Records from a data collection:
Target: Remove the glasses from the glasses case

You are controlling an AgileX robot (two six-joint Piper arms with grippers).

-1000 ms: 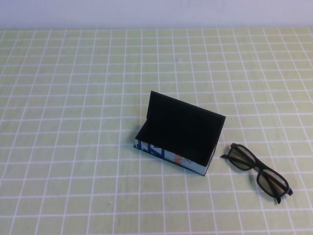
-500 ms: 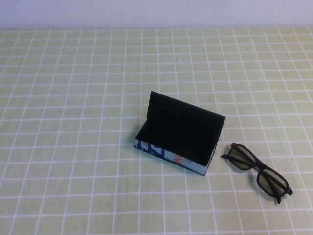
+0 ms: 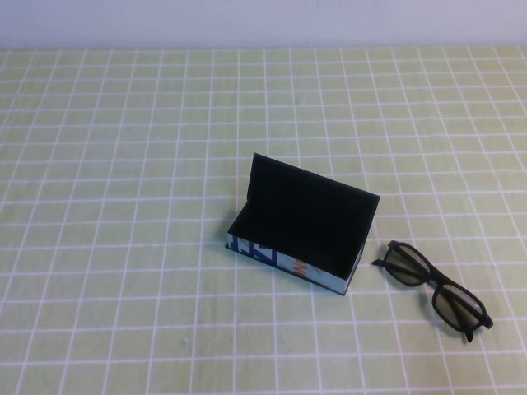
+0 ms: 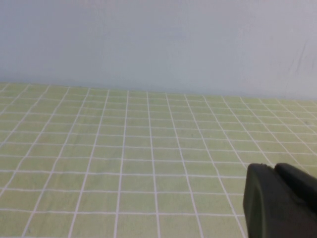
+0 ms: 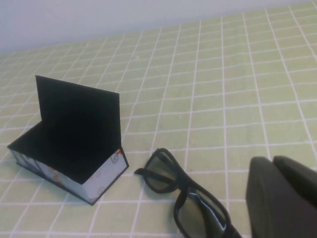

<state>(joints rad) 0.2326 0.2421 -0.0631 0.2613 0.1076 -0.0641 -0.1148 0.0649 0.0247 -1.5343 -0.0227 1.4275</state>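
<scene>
Dark plastic of the right pincer (image 5: 282, 198) is seen low right in its wrist view, near the glasses (image 3: 435, 288); the left pincer (image 4: 280, 201) is over bare checked surface (image 3: 123, 206). Neither grip state can be told. Glasses are laid lower right of centre — just beside the open glasses case (image 3: 300, 226).

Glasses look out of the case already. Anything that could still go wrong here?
Few risks remain. The glasses lie on the cloth to the right of the open glasses case, close to the right gripper, which could nudge them when it moves. The raised lid could get knocked. The left gripper is off to the side.
</scene>
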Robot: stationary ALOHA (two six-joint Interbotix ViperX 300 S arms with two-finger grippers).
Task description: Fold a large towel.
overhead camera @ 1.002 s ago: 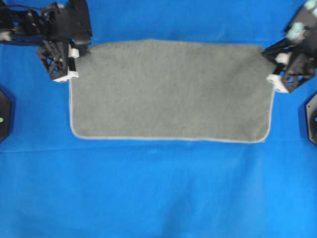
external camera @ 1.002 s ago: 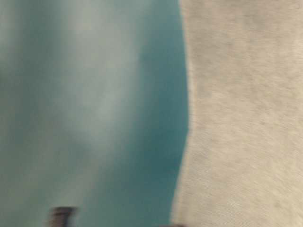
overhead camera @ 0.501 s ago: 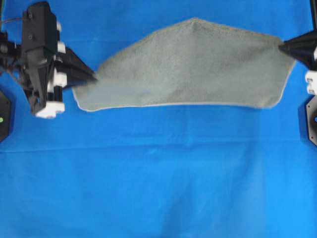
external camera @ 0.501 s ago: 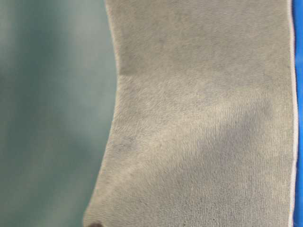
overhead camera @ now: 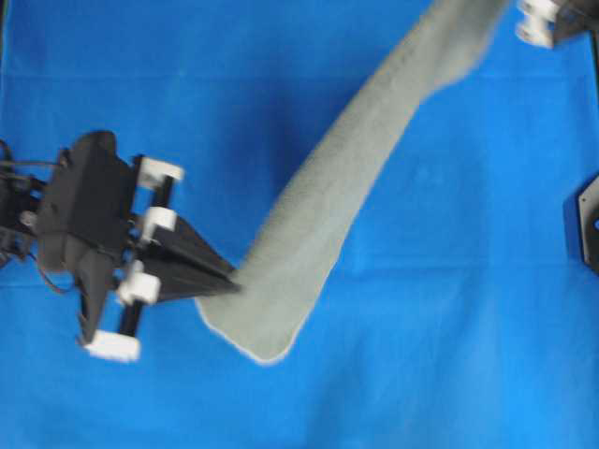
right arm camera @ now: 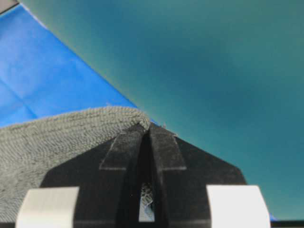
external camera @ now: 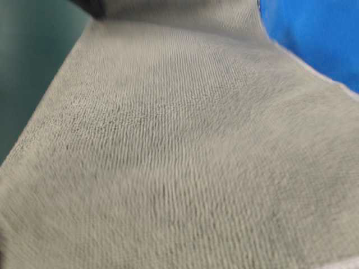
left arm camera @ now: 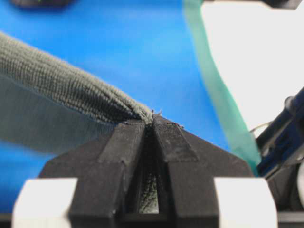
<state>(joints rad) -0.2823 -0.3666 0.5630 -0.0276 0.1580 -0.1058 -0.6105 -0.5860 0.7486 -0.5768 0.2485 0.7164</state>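
My left hand (left arm camera: 153, 122) and right hand (right arm camera: 146, 127) each pinch a corner of the towel (overhead camera: 323, 201), which hangs slung diagonally above the blue sheet (overhead camera: 449, 309). It looks soft, light and floppy, so I judge the hemmed corners give the surest hold.

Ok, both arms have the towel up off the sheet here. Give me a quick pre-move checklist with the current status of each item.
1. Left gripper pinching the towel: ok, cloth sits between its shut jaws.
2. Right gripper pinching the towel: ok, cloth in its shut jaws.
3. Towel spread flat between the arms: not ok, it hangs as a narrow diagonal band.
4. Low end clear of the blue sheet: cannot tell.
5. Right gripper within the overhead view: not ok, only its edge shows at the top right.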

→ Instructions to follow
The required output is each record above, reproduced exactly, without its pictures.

→ Answer box
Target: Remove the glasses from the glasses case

You are controlling an AgileX robot (two six-joint Piper arms with grippers).

-1000 ms: 
-500 ms: 
+0 ms: 
+0 ms: 
+0 ms: 

<state>(joints rad) 0.2326 0.2421 -0.0631 0.2613 0.1076 -0.0641 -0.1148 0.0649 0.0247 -1.5343 -0.0227 1.4275</state>
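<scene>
Dark plastic of the right pincer (image 5: 282, 198) is seen low right in its wrist view, near the glasses (image 3: 435, 288); the left pincer (image 4: 280, 201) is over bare checked surface (image 3: 123, 206). Neither grip state can be told. Glasses are laid lower right of centre — just beside the open glasses case (image 3: 300, 226).

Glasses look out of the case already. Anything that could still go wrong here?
Few risks remain. The glasses lie on the cloth to the right of the open glasses case, close to the right gripper, which could nudge them when it moves. The raised lid could get knocked. The left gripper is off to the side.
</scene>
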Robot: stationary ALOHA (two six-joint Interbotix ViperX 300 S arms with two-finger grippers).
Task description: Fold a large towel.
overhead camera @ 1.002 s ago: 
external camera @ 1.002 s ago: 
overhead camera @ 0.501 s ago: 
external camera @ 0.501 s ago: 
overhead camera @ now: 
right arm camera @ now: 
external camera @ now: 
left arm camera @ now: 
<state>(joints rad) -0.2823 -0.3666 0.5630 -0.0276 0.1580 -0.1058 -0.6105 -0.5860 0.7486 -0.5768 0.2485 0.7164</state>
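My left hand (left arm camera: 153, 122) and right hand (right arm camera: 146, 127) each pinch a corner of the towel (overhead camera: 323, 201), which hangs slung diagonally above the blue sheet (overhead camera: 449, 309). It looks soft, light and floppy, so I judge the hemmed corners give the surest hold.

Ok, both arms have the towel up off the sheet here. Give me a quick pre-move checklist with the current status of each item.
1. Left gripper pinching the towel: ok, cloth sits between its shut jaws.
2. Right gripper pinching the towel: ok, cloth in its shut jaws.
3. Towel spread flat between the arms: not ok, it hangs as a narrow diagonal band.
4. Low end clear of the blue sheet: cannot tell.
5. Right gripper within the overhead view: not ok, only its edge shows at the top right.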

The requested output is complete.